- EXERCISE REQUIREMENTS
In the material below, write out each line word for word and omit the pictures.

- Opening Delimiter -

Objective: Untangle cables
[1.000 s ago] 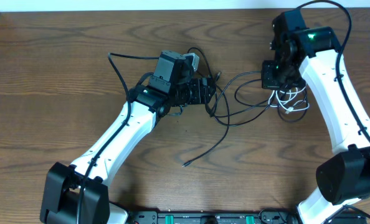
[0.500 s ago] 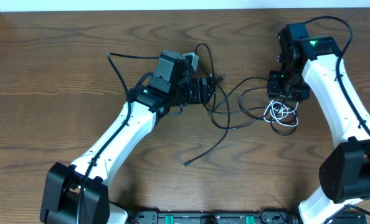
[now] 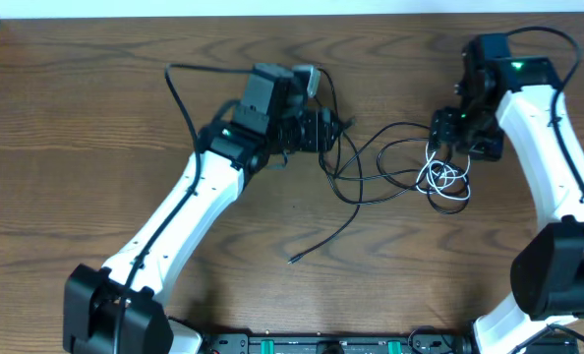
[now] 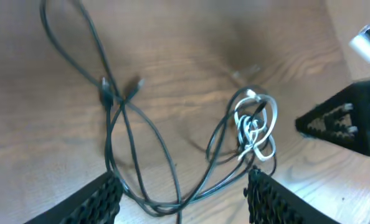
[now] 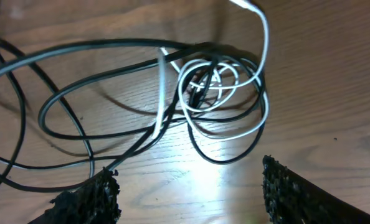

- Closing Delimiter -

- SOLUTION TO THE PROBLEM
Objective: Untangle cables
[1.000 s ago] 
[0.500 s ago] 
[now] 
[now] 
[now] 

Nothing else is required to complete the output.